Impervious Intimacy (2018) is a 1:1 piece that can include ordinary, non-ordinary, and silent conversation. The difference: there’s a glass wall between you and your conversation partner. This piece seeks to make manifest the invisible distance, the sanitary shield, the arms-distance mask we sometimes hold with people, even those most intimate, in our lives. It’s that sense of wanting intimacy, sensing it so close, but somehow still feeling a vaporous chasm between one another. Having an embodied experience of this shield in conversation, we ‘see’ what this feels like. And possibly discover… What do we get out of the shield? Do we like it? Do we want to crack it? Do we really want to see and be seen?
Your conversation partner may be Caitlyn, your gallery comrade, or perhaps a stranger (it’s your choice). The work begins when you sit on the seat in front of the glass and ends when you leave. It lasts as long as you like. There is no obligation to speak. There’s no obligation to do anything.
I had a conversation with you. I came close. Not to your skin—to your you. There was a moment where something seemed to crack and I thought I got beyond the sanitary shield, the corrected and approved mask. To see you spontaneous. Now. Alive. The intimacy of the moment passed like an unreached orgasm, or a seized rollercoaster, mid-ride. Somehow there was something still between us. An invisible distance. A thin space of zero gravity. I want to see you. I want to see you. I want to see YOU. Will you let me see you?
Reflections behind the screen
I sat behind a 1x1.5m piece of glass and spoke to random people for two days. This is what it felt like to participate in Impervious Intimacy
Firstly, the glass — what we keep between us — was interpreted as…
Beliefs and judgments
A jail cell
A mirror, reflecting ourselves
A phone screen
A literal space being held, a frame in which to speak, to share something.
The inner world manifest in the outer world
The invisible made manifest
A device for which intimacy could take place, undisturbed within the frame.
And lots more…
And then there was the EXPERIENCE and the unexpected ‘aha’ moments that emerged:
// There was a moment when someone started crying (two people, actually) and I so struggled. I wanted to reach out, but was stuck. My humanity was bound by the guard.
// The glass is frustrating. And stupid. Why do we have to have this stupid glass between us?
// The glass muffles sound. It sucks in my delicate expression and softly spoken words. There are less options for how I can be. Less freedom. I have to exert myself to be heard rather than allow myself to express how I want to.
// It feels a bit like a meeting room in a jail where inmates get to speak to those who are free. I feel like an inmate behind this glass.
// It’s two dimensional, framed.

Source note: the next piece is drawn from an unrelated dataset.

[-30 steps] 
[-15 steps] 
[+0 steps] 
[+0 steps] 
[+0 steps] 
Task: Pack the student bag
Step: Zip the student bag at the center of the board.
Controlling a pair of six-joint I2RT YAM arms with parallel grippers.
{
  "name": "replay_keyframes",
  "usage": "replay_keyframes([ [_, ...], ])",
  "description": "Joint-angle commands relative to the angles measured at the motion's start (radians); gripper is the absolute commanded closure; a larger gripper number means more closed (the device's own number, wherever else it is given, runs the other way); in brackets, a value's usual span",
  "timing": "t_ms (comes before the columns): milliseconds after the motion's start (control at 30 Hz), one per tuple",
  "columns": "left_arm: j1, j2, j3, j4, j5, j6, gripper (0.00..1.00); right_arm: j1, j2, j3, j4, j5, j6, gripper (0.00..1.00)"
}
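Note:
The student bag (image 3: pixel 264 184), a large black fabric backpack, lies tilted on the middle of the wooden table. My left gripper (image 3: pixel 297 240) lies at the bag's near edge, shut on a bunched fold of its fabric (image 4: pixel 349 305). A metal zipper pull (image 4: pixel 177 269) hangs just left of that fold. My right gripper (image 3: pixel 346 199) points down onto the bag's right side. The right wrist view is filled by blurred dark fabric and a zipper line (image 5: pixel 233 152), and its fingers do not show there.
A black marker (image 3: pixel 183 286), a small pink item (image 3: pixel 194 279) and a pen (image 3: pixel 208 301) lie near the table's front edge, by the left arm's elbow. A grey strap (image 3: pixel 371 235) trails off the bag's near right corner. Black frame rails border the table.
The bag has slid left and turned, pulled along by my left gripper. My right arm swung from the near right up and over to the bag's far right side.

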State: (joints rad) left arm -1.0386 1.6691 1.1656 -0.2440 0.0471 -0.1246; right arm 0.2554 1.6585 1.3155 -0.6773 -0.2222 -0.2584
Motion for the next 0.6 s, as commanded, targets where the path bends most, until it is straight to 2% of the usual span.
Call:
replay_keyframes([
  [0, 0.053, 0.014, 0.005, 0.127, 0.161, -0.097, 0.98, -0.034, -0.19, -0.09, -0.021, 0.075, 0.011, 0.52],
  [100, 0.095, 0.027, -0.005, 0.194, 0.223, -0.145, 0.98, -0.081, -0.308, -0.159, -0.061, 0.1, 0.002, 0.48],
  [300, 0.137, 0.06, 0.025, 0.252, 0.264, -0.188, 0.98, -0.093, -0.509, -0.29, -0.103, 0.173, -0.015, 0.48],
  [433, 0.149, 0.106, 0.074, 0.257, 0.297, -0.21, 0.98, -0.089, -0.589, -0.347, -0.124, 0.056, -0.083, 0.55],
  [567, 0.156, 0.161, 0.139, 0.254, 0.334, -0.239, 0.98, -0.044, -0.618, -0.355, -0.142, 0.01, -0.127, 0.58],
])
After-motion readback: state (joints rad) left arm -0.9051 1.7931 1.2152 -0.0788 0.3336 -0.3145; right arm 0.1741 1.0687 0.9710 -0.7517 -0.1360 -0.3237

I feel stuck, looking in a certain direction, literally in a box. There is no organic freedom. Just a frame to work within.
// How would a kid react to sitting on one side of the glass? Would they put their fingers all over it, make it messy and make it a game? Why do adults hold back and behave the way we do behind the glass?
// The wind wobbled the glass. Nature wobbles our gaurds. To me, emotion is like nature — it wobbles our perfectly composed frames and fences and forces us to reckon with raw feeling and authenticity.
// The glass also acted as a frame for intimacy. I had such amazing conversations with total strangers, ones that lasted much longer than a standard casual meeting. The frame of glass somehow gave license for more intimacy, more time spent, less distractions.
// Depending on the sunlight, my face was sometimes reflected in the glass. I saw their face and my face at the same time.
// The glass also felt like a mask. A two-dimensional picture to see and be seen.
// The glass seemed like the glass of a phonescreen. I felt I was watching someone through a platform like IG or something.
// I loved when the person’s humanity would accidentally extend beyond the frame. They’d cross their legs and their extended foot would reach over the edge of the glass. I’d see their foot — for real. It felt very special. Intimate. Also because it was accidental and not a manicured show.
// It felt sort of unsexual. There was no three-dimensioniality — how could I make love to a screen? I need flesh to touch, roundness to press into, shapes to fit in and around. A flat screen blunted the sparks of my sexuality.
// One of the participants talked about the Japanese saying a person has three selves: the one they show society, the one they show their friends and family and the one they show themselves. I wondered which one I was getting. And giving.
// One time, two people sat on one side of the glass. I was one side, they were on the other together. I felt like an outsider. What’s keeping us separate and them together? Do they believe the same thing and I don’t? I felt alone and bored by the alienation. I didn’t want to participate. Then we swapped places and I was part of the pair and there was a single participant on the other side. I was now ‘in’. I had a friend. The solo participant looked so alone. They looked and confused. They said they felt on show. Exposed. I think this is how outsiders feel.